We’ve had a lot more success in the courts than in the court of public opinion. In 2013, the Washington Supreme Court finally struck down as unconstitutional the statutory requirement imposed by Smith’s I‑601 and Eyman’s I‑960/I‑1053/I‑1185 that any revenue bill receive a two-thirds vote in order to pass. The Court held that the words majority vote in Article II, Section 22 meant just that — a majority vote.
Two years later, Eyman responded to that decision by sponsoring I‑1366, which narrowly passed with the support of just 19% of Washington’s registered voters.
I‑1366 threatened to eliminate $8 billion in funding for schools and vital public services over six years if the Legislature did not pass an amendment sabotaging Article II, Section 22 by April 15th, 2016. Thankfully, I‑1366 was never implemented; it was struck down as unconstitutional in January, and that judgment was affirmed by a unanimous Supreme Court last month.
I‑1366 is now in Washington’s political graveyard, where it belongs. But the right wing is still bent on sabotaging our Constitution. Tim Eyman and his friends at the Washington Policy Center want to give right wing Republicans in the Legislature permanent veto power over any revenue bill.
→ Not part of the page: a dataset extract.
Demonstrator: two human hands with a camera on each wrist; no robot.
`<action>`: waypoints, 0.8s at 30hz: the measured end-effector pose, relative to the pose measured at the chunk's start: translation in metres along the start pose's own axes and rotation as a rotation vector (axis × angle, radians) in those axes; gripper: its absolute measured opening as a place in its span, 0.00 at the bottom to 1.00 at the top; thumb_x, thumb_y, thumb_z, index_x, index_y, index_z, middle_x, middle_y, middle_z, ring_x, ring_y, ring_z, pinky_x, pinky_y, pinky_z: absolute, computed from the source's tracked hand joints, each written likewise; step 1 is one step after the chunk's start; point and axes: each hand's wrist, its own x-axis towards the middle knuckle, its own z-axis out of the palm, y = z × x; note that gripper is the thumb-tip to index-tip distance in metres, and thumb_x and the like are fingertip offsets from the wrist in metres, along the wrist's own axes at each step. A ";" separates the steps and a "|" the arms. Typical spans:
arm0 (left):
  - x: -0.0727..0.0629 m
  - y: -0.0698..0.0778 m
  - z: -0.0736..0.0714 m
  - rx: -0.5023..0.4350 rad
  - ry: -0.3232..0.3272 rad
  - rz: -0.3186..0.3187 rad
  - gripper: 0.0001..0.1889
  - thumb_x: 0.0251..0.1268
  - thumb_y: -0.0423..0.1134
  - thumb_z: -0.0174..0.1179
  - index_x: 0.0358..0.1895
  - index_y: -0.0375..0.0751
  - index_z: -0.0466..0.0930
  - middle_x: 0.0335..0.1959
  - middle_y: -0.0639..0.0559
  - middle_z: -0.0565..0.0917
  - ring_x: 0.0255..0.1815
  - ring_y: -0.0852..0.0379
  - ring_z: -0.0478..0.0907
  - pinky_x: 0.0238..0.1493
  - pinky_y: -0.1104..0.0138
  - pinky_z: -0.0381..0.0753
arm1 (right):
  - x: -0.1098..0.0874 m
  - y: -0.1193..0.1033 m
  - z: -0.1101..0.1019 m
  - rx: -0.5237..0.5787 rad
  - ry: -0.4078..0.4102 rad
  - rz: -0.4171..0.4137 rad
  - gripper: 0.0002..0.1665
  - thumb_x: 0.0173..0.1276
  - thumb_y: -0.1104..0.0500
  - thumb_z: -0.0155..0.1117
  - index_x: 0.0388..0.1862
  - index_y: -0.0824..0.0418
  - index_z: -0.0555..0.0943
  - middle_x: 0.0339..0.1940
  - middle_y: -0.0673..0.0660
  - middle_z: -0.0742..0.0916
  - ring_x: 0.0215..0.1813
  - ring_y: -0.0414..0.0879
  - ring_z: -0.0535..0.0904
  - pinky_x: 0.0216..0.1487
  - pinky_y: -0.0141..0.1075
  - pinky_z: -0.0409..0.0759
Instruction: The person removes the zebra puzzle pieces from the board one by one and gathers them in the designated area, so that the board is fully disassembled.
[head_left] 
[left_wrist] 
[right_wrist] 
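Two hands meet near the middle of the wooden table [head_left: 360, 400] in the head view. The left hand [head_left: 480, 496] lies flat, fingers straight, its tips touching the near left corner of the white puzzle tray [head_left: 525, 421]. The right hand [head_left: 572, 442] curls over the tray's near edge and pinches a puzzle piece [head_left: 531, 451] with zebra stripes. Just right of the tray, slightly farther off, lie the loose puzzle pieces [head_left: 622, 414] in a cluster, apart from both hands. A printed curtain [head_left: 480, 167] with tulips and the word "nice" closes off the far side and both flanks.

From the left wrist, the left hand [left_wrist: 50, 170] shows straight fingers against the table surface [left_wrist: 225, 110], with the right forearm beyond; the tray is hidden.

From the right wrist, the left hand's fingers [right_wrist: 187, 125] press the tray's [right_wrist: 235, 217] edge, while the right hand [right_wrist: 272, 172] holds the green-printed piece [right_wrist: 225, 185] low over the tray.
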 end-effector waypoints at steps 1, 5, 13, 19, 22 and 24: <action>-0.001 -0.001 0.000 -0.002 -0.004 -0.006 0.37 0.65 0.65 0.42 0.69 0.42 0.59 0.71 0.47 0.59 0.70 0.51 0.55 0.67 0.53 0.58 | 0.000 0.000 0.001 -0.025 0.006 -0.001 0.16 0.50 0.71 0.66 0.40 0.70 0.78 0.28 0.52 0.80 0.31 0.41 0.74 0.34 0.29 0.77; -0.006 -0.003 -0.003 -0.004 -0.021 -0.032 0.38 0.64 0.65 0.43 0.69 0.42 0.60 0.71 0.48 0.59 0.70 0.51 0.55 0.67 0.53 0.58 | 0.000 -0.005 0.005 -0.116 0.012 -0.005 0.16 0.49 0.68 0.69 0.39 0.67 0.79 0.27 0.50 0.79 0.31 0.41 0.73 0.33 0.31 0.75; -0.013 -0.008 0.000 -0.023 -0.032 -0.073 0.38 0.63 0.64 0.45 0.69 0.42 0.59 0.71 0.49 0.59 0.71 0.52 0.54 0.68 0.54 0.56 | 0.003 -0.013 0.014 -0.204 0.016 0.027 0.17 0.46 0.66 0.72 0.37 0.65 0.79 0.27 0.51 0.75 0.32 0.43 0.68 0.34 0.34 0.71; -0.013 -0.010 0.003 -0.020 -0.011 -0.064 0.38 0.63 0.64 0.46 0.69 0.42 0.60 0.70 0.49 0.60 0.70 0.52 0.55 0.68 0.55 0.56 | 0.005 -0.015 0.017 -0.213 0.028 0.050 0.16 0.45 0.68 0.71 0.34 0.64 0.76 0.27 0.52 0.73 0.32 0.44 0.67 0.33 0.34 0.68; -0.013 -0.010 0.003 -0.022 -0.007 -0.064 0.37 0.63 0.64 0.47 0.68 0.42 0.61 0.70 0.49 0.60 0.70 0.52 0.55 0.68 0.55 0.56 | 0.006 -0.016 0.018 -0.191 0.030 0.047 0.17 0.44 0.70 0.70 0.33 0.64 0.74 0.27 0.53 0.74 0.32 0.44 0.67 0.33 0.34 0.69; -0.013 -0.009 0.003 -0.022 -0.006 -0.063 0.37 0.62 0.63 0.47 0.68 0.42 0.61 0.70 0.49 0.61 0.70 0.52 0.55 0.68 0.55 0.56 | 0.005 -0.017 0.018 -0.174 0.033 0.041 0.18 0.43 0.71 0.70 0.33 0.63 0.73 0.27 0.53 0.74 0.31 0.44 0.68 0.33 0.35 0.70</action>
Eyman and the Washington Policy Center claim that the people are on their side. They cite the the passage of Initiatives 601, 960, 1053, and 1185, along with polling they’ve commissioned, as evidence that the public wants to amend the Constitution to require that revenue bills pass with a two-thirds vote.
Effectively, that would mean that right wing Republicans would be dictating Washington’s fiscal policy no matter what — for when a two-thirds vote is required to do something, it puts just over one-third in control of the outcome.
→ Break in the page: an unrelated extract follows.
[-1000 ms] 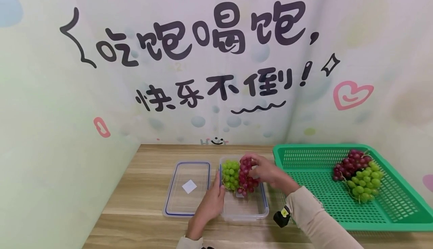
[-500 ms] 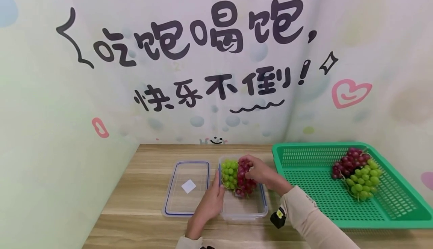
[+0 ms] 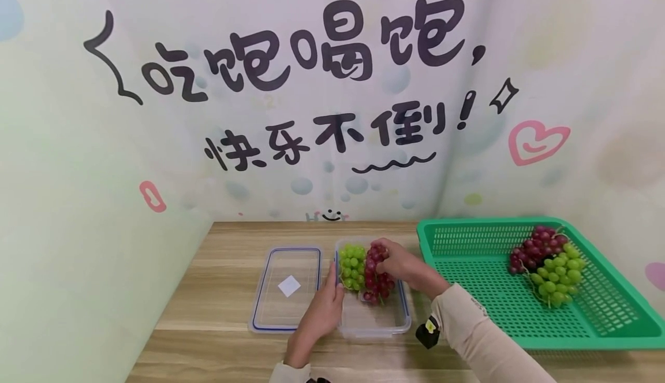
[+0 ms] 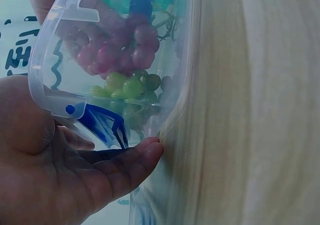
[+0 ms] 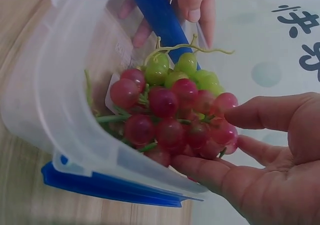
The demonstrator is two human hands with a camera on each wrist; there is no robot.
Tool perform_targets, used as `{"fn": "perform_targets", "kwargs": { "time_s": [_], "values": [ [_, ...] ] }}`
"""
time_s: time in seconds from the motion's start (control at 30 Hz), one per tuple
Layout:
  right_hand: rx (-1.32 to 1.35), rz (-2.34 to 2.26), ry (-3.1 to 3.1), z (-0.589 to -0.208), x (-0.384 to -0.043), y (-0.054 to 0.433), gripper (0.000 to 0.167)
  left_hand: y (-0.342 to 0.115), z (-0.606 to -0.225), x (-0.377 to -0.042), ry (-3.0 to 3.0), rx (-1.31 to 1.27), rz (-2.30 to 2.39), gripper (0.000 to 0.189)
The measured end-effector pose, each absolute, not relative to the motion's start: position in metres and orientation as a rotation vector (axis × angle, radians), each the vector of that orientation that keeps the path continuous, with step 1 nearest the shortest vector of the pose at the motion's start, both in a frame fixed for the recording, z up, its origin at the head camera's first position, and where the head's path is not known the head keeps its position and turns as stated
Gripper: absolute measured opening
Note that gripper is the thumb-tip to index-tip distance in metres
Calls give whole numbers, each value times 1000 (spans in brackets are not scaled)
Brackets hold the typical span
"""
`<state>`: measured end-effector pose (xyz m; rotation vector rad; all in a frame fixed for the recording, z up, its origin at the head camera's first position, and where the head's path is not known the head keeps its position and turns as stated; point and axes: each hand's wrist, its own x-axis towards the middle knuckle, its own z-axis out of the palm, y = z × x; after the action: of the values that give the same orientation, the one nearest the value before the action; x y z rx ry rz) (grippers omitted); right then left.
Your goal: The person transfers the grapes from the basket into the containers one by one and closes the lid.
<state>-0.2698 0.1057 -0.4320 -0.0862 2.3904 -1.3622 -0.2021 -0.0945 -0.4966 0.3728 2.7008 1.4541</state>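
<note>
A bunch of red grapes [image 3: 375, 273] lies against green grapes [image 3: 352, 267] in the far half of a clear plastic container [image 3: 374, 326] with blue-edged flaps. My right hand [image 3: 402, 264] reaches over the container's right side and grips the red bunch between thumb and fingers. In the right wrist view, the thumb and fingertips of the right hand [image 5: 270, 160] press on the outer red grapes, with green ones behind them. My left hand [image 3: 324, 305] rests along the container's left wall, its fingers extended by the blue flap [image 4: 102, 125].
Flat on the wooden table [image 3: 197, 313], left of the container, lies a clear lid [image 3: 270, 316] with a blue seal and a white label. A green mesh basket [image 3: 488, 290] on the right holds more red grapes [image 3: 540, 247] and green grapes [image 3: 561, 279]. A printed wall stands behind.
The right hand and the red bunch have shifted slightly within the container, the bunch settling beside the green grapes. My left hand stays at the left wall.
</note>
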Motion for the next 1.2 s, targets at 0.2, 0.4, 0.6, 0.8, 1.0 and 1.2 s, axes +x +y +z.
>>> {"fn": "perform_targets", "kwargs": {
  "time_s": [0.2, 0.4, 0.6, 0.8, 1.0, 1.2],
  "values": [
    [-64, -1384, 2336, -429, -271, 108, 54, -94, -496, -202, 2703, 377, 1460, 56],
    [-84, -1411, 2304, -424, -268, 111, 49, -94, -497, -201, 2709, 372, 1461, 56],
    [-98, -1412, 2312, -420, -268, 116, 48, -94, -497, -202, 2710, 362, 1455, 56],
    [-120, -1425, 2305, -417, -270, 122, 50, -93, -499, -204, 2708, 347, 1449, 56],
    [-123, -1449, 2299, -413, -272, 130, 50, -93, -499, -203, 2694, 348, 1457, 56],
    [-95, -1426, 2341, -408, -273, 138, 47, -93, -496, -202, 2700, 358, 1466, 56]
  ]
}}
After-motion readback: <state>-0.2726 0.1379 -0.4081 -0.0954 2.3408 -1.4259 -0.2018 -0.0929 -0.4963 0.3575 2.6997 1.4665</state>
This pictogram illustrates what I’m talking about (click to enlarge):
“Washington’s constitution makes it very clear the people are the sovereigns of the state and not subjects of the political class. The real question is whether lawmakers will finally represent the will of the people or instead continue to ignore the clear and consistent message from those they are supposed to represent,” opined the Washington Policy Center’s Jason Mercier last November.
Eyman and Mercier’s assertion that the public is with them has largely gone unchallenged for years. But no longer.
Today, we are delighted to share new research that shows that a large majority of Washington voters agree with us that a simple, fifty percent majority vote should decide the fate of all revenue bills in our state House and Senate.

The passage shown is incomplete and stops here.